Fortunately there are lots of secondary characters who are much more fun to be around. Fanny was fond of her much older husband, but it’s quite clear she was pressured into marrying him by her parents’ ambition for wealth and a title, while he married her primarily in the hope of getting a son and heir. This hope was unrealised, so that now the entailed property has gone to Serena’s cousin, and the two ladies are living in the Dower House. Bored, partly by the reduction in their circumstances and partly by the tight restrictions on entertaining while in mourning, they soon decide to take themselves off to the delights of Bath, ostensibly so that Fanny can take the waters for her health. There they meet Hector, an old flame of Serena’s, and soon the spark is rekindled.
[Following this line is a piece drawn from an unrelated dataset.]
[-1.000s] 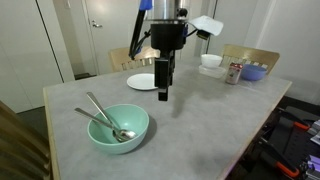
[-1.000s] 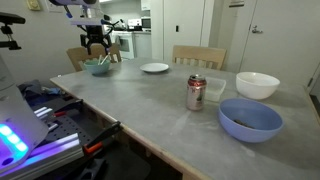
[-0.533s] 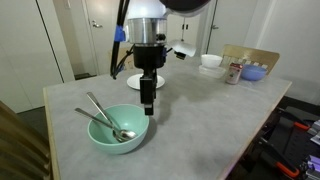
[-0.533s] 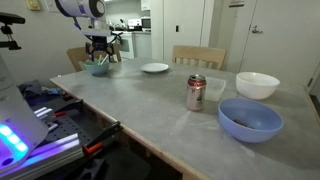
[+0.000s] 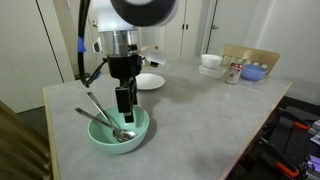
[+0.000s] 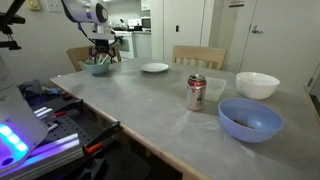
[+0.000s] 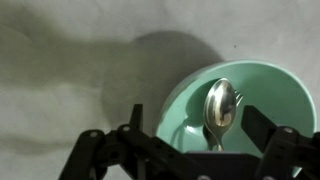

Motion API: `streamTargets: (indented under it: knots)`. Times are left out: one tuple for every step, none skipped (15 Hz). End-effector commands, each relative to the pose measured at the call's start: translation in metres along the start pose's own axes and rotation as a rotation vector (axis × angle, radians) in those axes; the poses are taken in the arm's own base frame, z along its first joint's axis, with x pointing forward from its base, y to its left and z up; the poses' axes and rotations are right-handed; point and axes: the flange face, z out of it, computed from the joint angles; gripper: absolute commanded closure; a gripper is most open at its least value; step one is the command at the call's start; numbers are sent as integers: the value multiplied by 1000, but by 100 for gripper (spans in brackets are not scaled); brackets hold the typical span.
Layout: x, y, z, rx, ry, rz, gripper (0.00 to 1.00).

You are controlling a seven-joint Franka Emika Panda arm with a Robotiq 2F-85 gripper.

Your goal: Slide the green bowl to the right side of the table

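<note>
Hovering near a corner of the bench (image 5: 200,110), my claw (image 5: 123,104), jaws apart and empty, hangs just above the green bowl (image 5: 136,132). The bowl lies directly below, its near rim about under my fingertips, a spoon (image 7: 220,103) inside.

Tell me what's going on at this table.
A robot arm is working on the green bowl, which holds a metal spoon. Its pincer is open, low at the bowl's rim, seemingly one finger outside and one inside, gripping nothing. The bowl sits near one end of the table; a can, a plate, a white bowl and a blue bowl stand farther along.
</note>
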Motion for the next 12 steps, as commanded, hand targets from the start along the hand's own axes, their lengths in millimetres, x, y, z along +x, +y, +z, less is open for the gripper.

Hector’s lovely – handsome, kind, generous and in every respect so much nicer than Ivo – and he quickly becomes the alternative hero of the book.
There’s also Mrs Floore, the grandmother of an acquaintance of the ladies. Mrs Floore’s wealth came from trade and two deceased husbands, and she makes no pretence of being a fine lady. Her daughter, however, married into the minor aristocracy and has ambitions to shove her own daughter, Emily, further up the aristocratic tree.
All the young people, in the usual way, will first fall in love with entirely unsuitable partners, then have to find some way of escaping from this tangle to finish at last with their true loves. There’s nothing very original about the plot, and it’s fairly obvious from early on who should and will end up with whom, but that doesn’t prevent it from being a lot of fun. Heyer always writes well, and the tone is light and full of humour. She concentrates entirely on the rich and privileged so there’s no depressing realism to lower the spirit. And in the tradition of romances, it all ends when everyone becomes engaged to the right partner, so only those of us who have a tendency to over-analyse everything have to worry about the probable unfortunate offspring of some of the more fiery matches!
Being written back in the mid-’50s, it certainly doesn’t count as a feminist tract – the men are the masters and/or protectors of the women, so if that would annoy you, you should avoid at all costs. Personally, I suspect all the women turn into feminists after the weddings and the husbands are probably all hen-pecked into submission by the end of the first year. Except Hector, because he’s lovely… 😉
Frothy, light-hearted fun – perfect for keeping the blues at bay!